What are the lines from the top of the entries through the one with "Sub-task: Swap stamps"? Write them out exactly, with no pictures.

*GIVEN DATA*:
Start of Block

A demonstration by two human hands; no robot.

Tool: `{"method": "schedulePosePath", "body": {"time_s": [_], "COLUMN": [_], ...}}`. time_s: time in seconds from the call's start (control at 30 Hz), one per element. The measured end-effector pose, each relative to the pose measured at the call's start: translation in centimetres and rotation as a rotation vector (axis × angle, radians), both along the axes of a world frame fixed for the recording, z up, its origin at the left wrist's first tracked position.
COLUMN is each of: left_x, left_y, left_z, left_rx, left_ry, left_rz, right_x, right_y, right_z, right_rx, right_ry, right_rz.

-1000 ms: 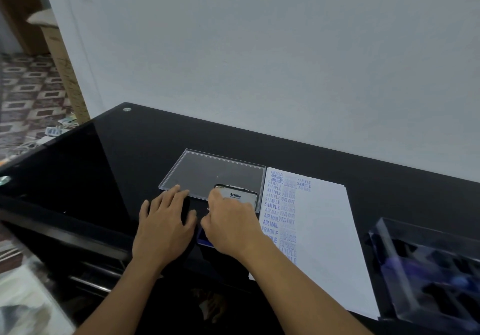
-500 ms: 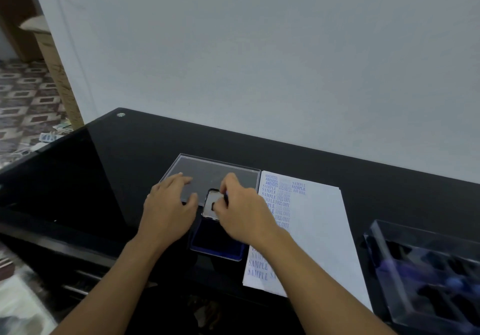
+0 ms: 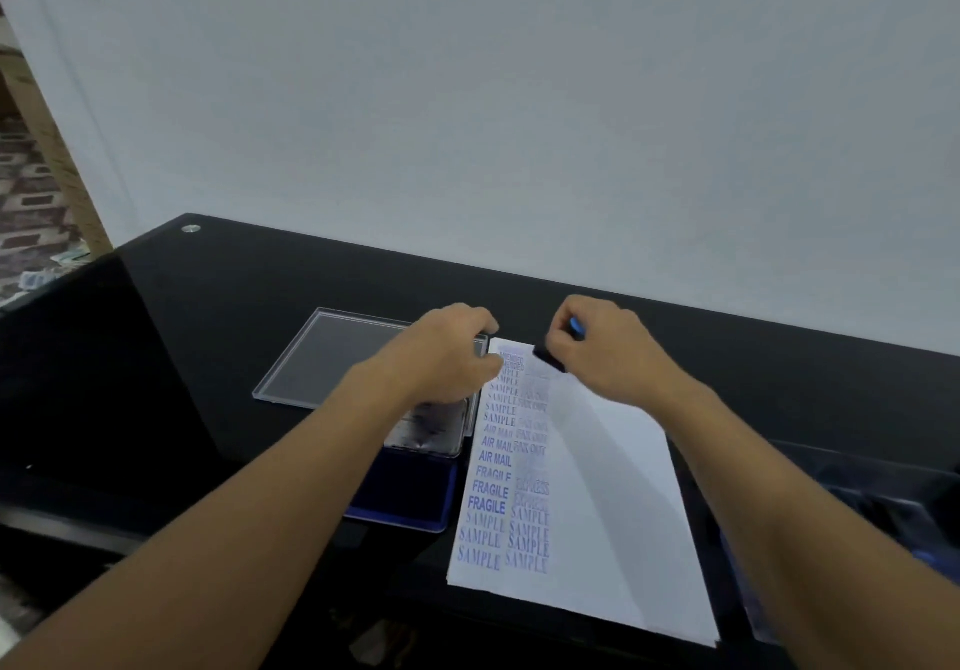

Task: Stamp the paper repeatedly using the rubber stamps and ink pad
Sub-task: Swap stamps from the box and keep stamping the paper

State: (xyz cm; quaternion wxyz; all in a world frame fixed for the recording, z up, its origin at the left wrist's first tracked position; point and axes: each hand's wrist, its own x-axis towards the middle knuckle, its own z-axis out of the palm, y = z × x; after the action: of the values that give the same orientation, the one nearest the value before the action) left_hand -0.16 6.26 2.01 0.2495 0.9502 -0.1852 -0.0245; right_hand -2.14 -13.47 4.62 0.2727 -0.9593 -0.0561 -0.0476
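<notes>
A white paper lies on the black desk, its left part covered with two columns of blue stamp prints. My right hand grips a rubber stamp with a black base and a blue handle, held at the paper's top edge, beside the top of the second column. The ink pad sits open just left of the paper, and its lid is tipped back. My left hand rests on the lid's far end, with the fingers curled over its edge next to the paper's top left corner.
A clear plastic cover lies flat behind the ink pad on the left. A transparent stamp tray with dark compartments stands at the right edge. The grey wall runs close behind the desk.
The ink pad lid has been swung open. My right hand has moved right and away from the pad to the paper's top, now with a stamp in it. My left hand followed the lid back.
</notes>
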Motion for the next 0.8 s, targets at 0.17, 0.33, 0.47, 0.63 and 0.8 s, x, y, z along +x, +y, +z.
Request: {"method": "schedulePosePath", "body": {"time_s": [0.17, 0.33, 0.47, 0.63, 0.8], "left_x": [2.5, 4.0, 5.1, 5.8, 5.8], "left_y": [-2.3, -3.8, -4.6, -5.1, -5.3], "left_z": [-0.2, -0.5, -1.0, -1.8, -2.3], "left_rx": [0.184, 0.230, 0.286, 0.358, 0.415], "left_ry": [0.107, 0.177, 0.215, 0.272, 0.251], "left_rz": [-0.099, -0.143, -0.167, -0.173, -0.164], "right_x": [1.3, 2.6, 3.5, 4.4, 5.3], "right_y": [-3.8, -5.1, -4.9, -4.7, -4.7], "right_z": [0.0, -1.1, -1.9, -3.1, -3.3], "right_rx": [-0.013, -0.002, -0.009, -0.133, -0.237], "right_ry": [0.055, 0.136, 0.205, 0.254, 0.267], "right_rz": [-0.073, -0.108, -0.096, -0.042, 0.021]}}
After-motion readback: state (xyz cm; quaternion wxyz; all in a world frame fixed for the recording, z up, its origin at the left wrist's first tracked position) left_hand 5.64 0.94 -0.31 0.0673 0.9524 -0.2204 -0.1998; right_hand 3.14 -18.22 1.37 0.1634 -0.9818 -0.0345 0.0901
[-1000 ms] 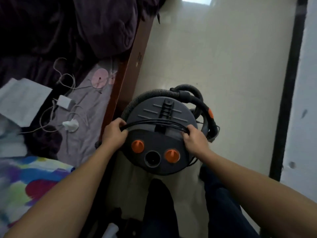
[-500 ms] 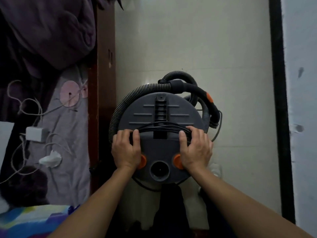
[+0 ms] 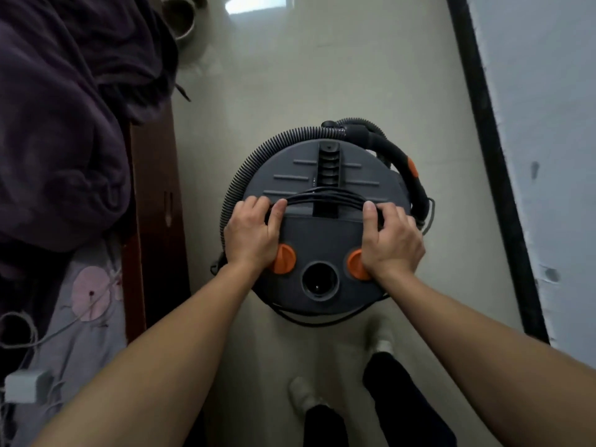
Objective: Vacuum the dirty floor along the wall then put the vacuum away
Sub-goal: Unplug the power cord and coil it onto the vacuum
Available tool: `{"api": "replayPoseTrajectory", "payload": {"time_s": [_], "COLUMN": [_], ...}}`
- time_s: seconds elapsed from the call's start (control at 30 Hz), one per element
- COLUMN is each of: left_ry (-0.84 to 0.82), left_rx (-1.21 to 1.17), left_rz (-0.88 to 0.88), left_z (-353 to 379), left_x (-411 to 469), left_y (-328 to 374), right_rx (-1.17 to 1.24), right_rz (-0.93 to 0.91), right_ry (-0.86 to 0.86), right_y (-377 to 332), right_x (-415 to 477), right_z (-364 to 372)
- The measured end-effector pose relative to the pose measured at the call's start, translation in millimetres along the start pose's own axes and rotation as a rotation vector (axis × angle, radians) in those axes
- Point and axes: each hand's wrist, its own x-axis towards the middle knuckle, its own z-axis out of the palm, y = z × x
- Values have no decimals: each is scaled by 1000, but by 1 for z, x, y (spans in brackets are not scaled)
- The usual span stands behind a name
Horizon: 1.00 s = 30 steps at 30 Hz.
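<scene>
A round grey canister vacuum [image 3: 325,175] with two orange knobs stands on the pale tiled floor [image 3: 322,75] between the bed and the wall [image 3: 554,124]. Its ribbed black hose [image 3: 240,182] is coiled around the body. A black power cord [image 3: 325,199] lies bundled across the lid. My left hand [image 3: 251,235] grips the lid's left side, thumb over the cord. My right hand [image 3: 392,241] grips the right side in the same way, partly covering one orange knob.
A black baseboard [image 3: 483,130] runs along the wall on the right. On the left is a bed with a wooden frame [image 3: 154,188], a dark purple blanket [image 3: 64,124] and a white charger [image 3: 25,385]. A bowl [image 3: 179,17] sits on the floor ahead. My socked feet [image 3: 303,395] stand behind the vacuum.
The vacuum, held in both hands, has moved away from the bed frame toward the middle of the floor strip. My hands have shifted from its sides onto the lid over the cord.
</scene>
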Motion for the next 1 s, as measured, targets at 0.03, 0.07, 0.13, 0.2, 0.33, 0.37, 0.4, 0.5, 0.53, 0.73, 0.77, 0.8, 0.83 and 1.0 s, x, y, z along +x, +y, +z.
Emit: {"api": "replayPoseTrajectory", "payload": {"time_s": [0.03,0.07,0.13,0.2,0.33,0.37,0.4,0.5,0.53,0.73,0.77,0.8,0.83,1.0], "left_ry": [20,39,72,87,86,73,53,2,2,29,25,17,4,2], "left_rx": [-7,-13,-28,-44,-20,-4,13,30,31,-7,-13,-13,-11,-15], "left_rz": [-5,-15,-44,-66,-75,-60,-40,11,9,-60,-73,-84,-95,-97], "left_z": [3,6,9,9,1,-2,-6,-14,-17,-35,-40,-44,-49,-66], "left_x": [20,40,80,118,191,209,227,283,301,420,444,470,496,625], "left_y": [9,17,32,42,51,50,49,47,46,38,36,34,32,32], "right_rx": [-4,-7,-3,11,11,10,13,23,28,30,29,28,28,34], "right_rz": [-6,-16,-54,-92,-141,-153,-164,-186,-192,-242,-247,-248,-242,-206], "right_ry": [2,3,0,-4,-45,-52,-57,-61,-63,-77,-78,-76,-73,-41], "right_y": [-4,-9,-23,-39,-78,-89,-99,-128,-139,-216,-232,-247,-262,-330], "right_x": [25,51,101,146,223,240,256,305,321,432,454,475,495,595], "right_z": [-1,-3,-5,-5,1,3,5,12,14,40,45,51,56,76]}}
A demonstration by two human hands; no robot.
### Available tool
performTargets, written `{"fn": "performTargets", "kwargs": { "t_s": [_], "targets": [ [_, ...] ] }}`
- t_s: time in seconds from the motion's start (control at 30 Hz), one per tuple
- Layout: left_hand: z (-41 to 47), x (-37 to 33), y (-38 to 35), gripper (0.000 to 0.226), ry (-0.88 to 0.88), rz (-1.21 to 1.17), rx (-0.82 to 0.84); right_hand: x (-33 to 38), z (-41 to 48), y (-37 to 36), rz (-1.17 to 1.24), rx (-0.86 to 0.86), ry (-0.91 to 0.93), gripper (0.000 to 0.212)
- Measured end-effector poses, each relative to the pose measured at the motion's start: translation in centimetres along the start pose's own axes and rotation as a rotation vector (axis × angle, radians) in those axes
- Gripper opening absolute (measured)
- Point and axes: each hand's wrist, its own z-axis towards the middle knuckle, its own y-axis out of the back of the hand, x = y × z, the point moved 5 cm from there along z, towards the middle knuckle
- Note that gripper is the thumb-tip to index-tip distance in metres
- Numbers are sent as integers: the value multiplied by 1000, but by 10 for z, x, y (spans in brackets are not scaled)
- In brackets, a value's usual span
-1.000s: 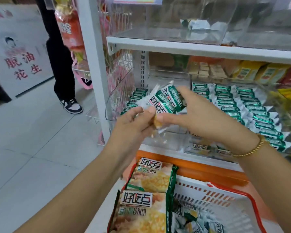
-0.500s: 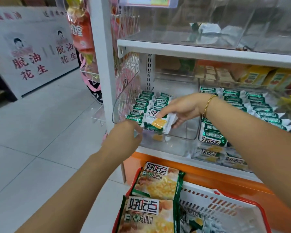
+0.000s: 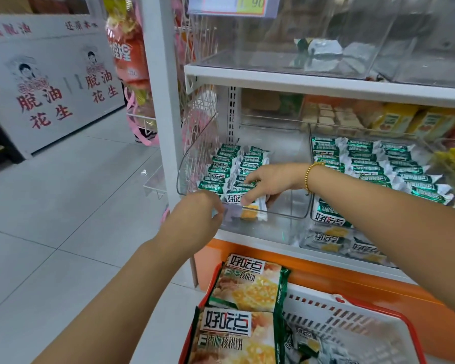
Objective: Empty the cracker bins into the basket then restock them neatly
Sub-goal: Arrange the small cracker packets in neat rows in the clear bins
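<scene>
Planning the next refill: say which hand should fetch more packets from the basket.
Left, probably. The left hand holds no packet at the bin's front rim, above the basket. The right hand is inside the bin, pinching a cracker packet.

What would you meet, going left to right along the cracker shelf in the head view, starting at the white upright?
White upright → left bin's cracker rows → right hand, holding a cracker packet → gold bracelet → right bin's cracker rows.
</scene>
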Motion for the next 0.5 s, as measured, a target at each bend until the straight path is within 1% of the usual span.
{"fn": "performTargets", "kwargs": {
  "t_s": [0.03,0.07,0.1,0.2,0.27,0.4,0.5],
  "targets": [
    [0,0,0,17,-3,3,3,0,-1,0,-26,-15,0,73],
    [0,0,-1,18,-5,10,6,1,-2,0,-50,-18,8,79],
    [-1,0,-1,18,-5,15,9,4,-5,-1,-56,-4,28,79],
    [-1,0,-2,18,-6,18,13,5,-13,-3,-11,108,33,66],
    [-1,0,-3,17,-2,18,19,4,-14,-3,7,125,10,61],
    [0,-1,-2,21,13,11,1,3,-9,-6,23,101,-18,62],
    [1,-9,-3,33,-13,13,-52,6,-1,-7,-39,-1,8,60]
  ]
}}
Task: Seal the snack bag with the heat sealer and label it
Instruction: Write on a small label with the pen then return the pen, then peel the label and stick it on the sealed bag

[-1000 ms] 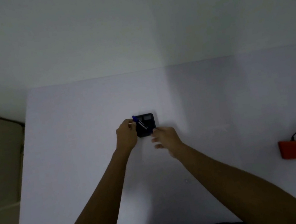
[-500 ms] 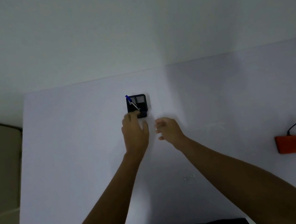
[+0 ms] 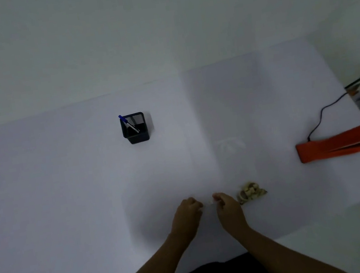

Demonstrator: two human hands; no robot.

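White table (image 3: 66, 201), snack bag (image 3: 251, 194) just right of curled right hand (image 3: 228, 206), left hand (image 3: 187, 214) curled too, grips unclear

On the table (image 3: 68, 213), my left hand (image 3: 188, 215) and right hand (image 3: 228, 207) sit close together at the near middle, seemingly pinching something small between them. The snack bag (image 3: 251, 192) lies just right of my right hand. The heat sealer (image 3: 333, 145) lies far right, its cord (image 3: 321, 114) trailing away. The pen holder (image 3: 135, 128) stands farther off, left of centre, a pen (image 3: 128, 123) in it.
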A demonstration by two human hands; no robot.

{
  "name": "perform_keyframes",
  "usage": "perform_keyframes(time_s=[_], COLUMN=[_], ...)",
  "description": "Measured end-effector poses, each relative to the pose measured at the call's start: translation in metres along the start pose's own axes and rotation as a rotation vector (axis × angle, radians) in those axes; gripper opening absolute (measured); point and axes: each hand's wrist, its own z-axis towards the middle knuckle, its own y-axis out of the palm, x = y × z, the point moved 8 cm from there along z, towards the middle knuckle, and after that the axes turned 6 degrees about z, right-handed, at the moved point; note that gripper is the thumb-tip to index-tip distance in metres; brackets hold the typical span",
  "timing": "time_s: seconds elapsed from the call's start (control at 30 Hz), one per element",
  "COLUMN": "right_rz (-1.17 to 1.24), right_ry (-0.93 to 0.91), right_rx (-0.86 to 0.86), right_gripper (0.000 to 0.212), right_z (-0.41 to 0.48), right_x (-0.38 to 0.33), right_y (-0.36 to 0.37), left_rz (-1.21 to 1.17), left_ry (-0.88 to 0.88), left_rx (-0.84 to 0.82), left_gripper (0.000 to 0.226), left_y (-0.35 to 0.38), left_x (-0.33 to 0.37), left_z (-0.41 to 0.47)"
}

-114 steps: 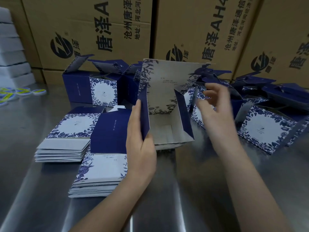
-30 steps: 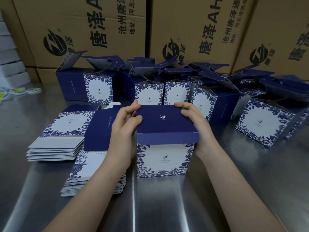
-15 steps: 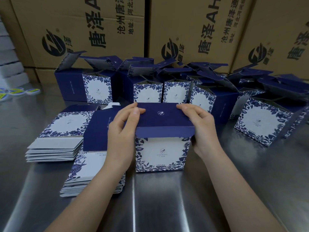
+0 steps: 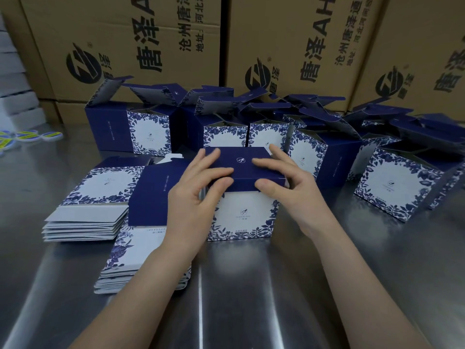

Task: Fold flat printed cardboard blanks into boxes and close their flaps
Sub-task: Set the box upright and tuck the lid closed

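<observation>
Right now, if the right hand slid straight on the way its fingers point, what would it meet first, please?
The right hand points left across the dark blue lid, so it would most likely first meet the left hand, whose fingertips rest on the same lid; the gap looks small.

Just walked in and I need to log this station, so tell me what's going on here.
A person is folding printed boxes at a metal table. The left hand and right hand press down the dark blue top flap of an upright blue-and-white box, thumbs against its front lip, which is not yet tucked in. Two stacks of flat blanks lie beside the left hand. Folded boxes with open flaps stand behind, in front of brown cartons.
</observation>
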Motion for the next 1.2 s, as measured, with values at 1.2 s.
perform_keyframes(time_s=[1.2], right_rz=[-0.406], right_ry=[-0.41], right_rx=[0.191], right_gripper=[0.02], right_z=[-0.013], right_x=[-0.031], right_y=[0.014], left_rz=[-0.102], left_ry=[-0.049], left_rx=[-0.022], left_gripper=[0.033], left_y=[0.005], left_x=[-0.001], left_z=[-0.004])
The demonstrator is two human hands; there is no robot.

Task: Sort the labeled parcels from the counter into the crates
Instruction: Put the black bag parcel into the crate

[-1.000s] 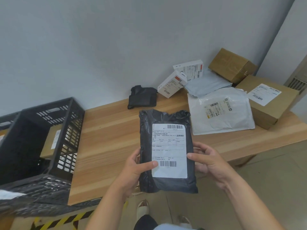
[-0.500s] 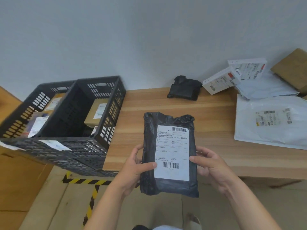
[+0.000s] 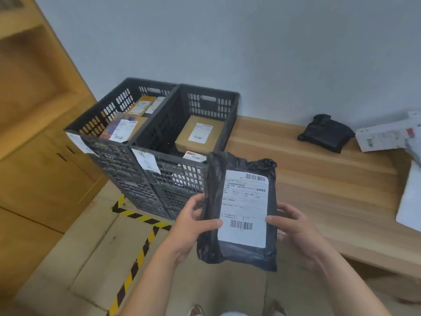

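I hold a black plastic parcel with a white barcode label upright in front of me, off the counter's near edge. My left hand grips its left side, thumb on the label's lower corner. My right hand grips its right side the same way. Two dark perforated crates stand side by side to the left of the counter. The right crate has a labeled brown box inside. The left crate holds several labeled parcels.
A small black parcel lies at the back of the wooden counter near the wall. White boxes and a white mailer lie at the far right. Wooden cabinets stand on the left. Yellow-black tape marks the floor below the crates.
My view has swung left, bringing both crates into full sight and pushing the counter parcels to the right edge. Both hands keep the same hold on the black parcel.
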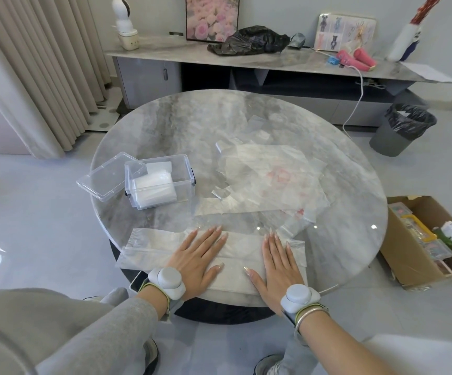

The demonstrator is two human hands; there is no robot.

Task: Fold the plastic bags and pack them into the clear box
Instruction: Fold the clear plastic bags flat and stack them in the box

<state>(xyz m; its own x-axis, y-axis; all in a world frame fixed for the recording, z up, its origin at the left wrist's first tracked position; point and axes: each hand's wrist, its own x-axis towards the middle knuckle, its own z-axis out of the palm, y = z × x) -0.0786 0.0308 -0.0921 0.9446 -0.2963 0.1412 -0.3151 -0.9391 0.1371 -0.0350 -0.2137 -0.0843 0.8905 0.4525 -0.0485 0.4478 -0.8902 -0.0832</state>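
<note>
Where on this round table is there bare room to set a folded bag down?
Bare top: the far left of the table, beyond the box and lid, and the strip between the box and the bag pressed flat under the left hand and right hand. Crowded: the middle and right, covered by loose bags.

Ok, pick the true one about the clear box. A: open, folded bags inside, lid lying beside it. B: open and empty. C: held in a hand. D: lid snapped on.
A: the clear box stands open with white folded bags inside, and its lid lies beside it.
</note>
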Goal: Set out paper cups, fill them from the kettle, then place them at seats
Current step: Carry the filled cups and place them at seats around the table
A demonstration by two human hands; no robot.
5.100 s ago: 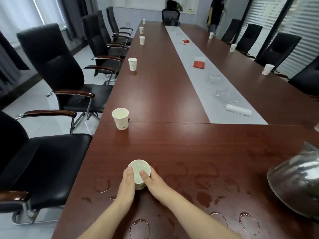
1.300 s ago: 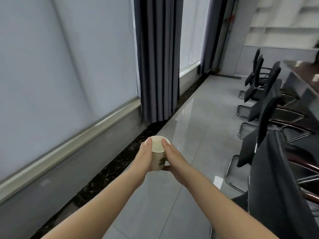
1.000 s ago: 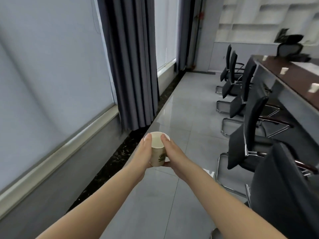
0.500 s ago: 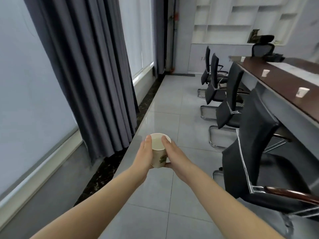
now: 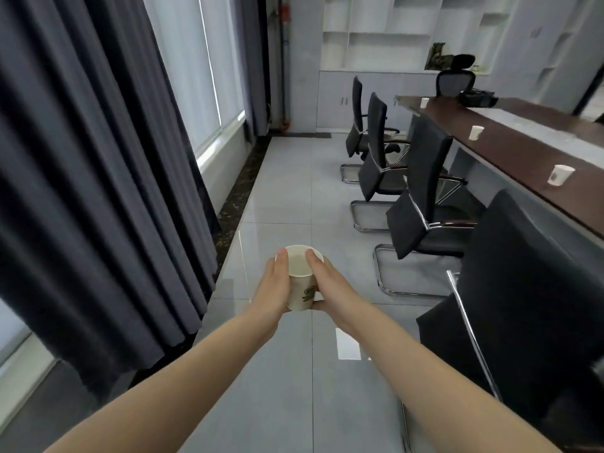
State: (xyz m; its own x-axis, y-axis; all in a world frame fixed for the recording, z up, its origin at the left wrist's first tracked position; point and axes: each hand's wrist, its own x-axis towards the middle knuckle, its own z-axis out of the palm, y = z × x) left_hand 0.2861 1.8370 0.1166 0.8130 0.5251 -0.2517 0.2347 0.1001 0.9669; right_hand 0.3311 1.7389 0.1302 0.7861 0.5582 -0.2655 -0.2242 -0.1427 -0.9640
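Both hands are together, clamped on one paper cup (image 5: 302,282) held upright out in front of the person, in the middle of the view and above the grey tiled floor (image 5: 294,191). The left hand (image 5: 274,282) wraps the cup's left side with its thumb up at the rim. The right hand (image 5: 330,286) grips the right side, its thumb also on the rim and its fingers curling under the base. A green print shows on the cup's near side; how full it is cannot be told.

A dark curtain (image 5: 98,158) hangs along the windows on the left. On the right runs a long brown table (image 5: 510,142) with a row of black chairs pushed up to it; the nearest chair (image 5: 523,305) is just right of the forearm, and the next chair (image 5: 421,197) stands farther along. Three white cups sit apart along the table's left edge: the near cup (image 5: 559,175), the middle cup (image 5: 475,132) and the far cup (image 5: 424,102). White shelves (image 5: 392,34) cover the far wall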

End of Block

*WRITTEN SOLUTION*:
A demonstration by two human hands; no robot.

Tool: `{"method": "schedulePosePath", "body": {"time_s": [_], "COLUMN": [_], ...}}`. time_s: time in seconds from the call's start (control at 30 Hz), one per element. The measured end-effector pose, each relative to the pose measured at the call's start: translation in centimetres and rotation as a rotation vector (axis × angle, radians), both along the axes of a world frame fixed for the recording, z up, its origin at the left wrist's first tracked position.
COLUMN is each of: left_x, left_y, left_z, left_rx, left_ry, left_rz, right_x, right_y, right_z, right_rx, right_ry, right_rz.

-1000 ms: 
-500 ms: 
+0 ms: 

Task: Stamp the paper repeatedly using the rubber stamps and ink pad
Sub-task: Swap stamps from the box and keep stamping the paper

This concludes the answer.